La mesure prise récemment par le ministre des Enseignements secondaire sa été exécutée mercredi dernier dans la ville par l'inspecteur général des services régionaux, Jacques Woulsou.

Deux jours après le démarrage effectif des cours, le lundi 6 septembre dernier, sept établissements secondaires de la région de l'Est ferment leurs portes.
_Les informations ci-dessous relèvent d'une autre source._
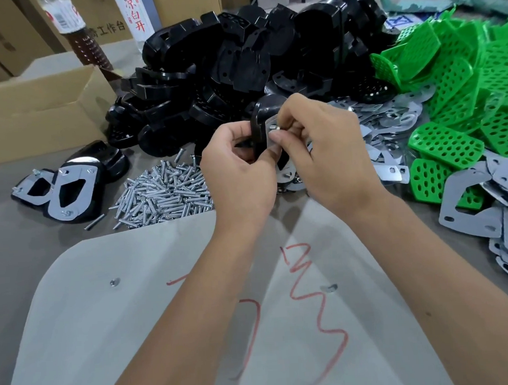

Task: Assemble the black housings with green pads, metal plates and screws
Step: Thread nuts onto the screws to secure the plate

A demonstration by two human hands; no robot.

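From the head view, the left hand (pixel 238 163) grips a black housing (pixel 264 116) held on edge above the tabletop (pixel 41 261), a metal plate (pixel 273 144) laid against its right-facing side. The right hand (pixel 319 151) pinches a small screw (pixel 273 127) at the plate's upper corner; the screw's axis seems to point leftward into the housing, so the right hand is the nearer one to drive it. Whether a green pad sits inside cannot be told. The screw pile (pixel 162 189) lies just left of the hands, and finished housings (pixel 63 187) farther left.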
Dans la ville de Bertoua, département du Lom et Djerem, quatre écoles sont concernées. Soit plus de la moitié d'établissements. Le mercredi 8 septembre 2021, au nom du gouverneur de l'Est, l'inspecteur général de services régionaux, Jacques Woulsou, a rendu exécutoire cette mesure prise par le ministre des Enseignements secondaires le 29 juillet 2021. Au cours de cette mission, le représentant de l'autorité administrative était accompagné du délégué régional dudit ministère,Simplice Bedjabo et des membres de l'état-major. Les forces de l'ordre ont apposé les scellés dans les structures concernées. L'opération proprement dite a commencé par le Collège bilingue Zacharias Tanee Fomun. Il est reproché à cet établissement de fonctionner sans autorisation de création ni d'ouverture. « Nous sommes venus fermer votre établissement parce que vous n'êtes pas en règle », a expliqué le représentant du gouverneur aux responsables de ce collège confessionnel. Les arguments donnés par le directeur n'ont pas convaincu la mission, d'autant qu'il n'y a pas eu de document fiable présenté séance tenante. Aussitôt dit aussitôt fait. Ici, depuis la rentrée et selon le directeur, près de 200 élèves sont inscrits. A Mokolo 2, Unique english college est dans le viseur. Au niveau de la SCT à Mokolo1, deux écoles sont concernées : collège bilingue Lavoisier et Sunrise college of technology. Globalement, deux raisons sont évoquées pour expliquer ces fermetures : soit le défaut d'autorisation de création ou le défaut d'autorisation d'ouverture. Dans la Kadey, le collège Christ Roi de Kentzou et le Collège bilingue polyvalent la Bombe de Kentzou sont frappés. Enfin, le Complexe académique Ekanga Eugène dans le Haut-Nyong est concerné. L'inquiétude est grande chez les élèves et les parents,en attendant que ces établissements régularisent leurs dossiers administratifs.